BEGIN Provided data
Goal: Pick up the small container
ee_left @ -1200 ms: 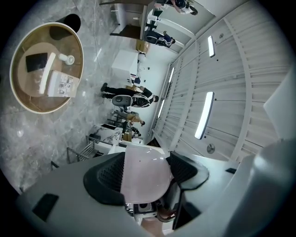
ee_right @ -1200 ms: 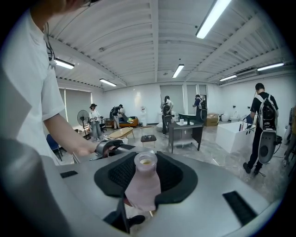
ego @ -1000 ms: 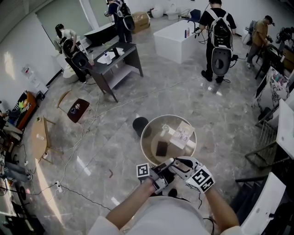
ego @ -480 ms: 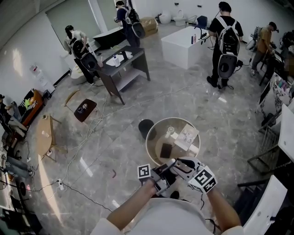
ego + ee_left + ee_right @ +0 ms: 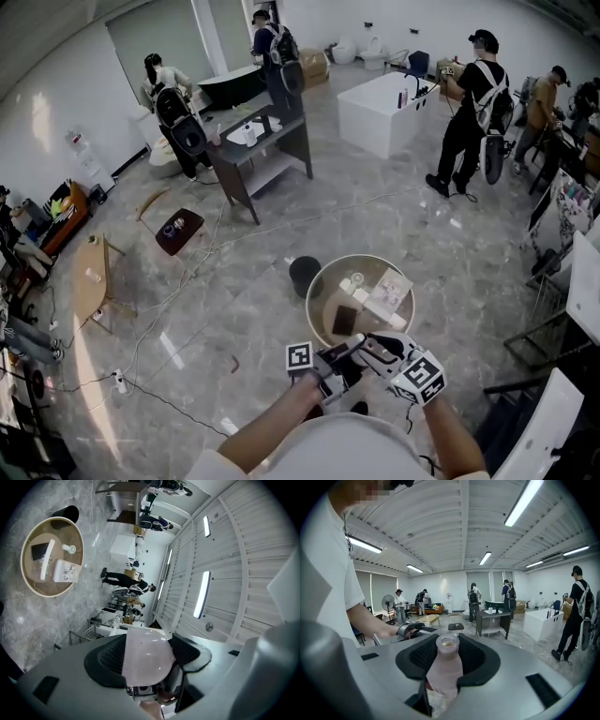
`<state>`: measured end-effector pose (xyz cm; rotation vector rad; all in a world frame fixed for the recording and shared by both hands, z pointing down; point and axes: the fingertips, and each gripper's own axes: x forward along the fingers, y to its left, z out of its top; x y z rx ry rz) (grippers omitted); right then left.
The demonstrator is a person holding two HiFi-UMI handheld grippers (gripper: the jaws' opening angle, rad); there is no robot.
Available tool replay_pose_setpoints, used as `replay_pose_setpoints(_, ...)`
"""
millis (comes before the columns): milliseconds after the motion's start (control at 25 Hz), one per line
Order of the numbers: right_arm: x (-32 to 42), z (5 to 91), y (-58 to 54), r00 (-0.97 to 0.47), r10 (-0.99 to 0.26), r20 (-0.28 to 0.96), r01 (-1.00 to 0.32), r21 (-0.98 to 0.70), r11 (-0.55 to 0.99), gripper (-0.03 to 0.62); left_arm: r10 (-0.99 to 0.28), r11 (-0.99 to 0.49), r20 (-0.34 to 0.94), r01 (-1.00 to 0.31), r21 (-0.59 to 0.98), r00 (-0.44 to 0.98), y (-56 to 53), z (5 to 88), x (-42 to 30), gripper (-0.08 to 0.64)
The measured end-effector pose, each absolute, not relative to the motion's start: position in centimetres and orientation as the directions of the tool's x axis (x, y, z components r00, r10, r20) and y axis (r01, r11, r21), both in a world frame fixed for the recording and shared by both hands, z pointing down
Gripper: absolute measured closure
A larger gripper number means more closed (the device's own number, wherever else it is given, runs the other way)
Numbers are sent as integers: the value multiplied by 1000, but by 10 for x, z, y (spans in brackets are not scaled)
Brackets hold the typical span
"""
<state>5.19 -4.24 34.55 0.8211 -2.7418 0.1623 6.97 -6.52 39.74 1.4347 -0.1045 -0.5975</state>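
Seen from the head camera, a person's two forearms reach forward, and the left gripper [image 5: 333,364] and right gripper [image 5: 370,347] meet tip to tip. They hang over the grey marble floor [image 5: 234,309], just off the 6 o'clock edge of a round counter [image 5: 314,300].

In the right gripper view, the black fingers [image 5: 424,656] are clamped on the small container [image 5: 445,670], a pale pink bottle. Its open neck points away from the camera, toward 12 o'clock. The person's hand on the other gripper shows at 10 o'clock of the container.

In the left gripper view, the fingers [image 5: 105,663] stand wide and press on both sides of a pale dome [image 5: 145,658], pinkish white and smooth. Whether the dome belongs to the container cannot be told.

On the counter lie a dark square [image 5: 345,321] near the 6 o'clock side, a white box [image 5: 389,291] toward 2 o'clock and a small white piece [image 5: 356,280] toward 12 o'clock. A black round stool [image 5: 305,275] stands on the floor touching the counter's 10 o'clock edge.
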Motion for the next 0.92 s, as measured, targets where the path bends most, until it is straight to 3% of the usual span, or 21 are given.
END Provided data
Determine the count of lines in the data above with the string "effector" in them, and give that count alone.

Task response: 2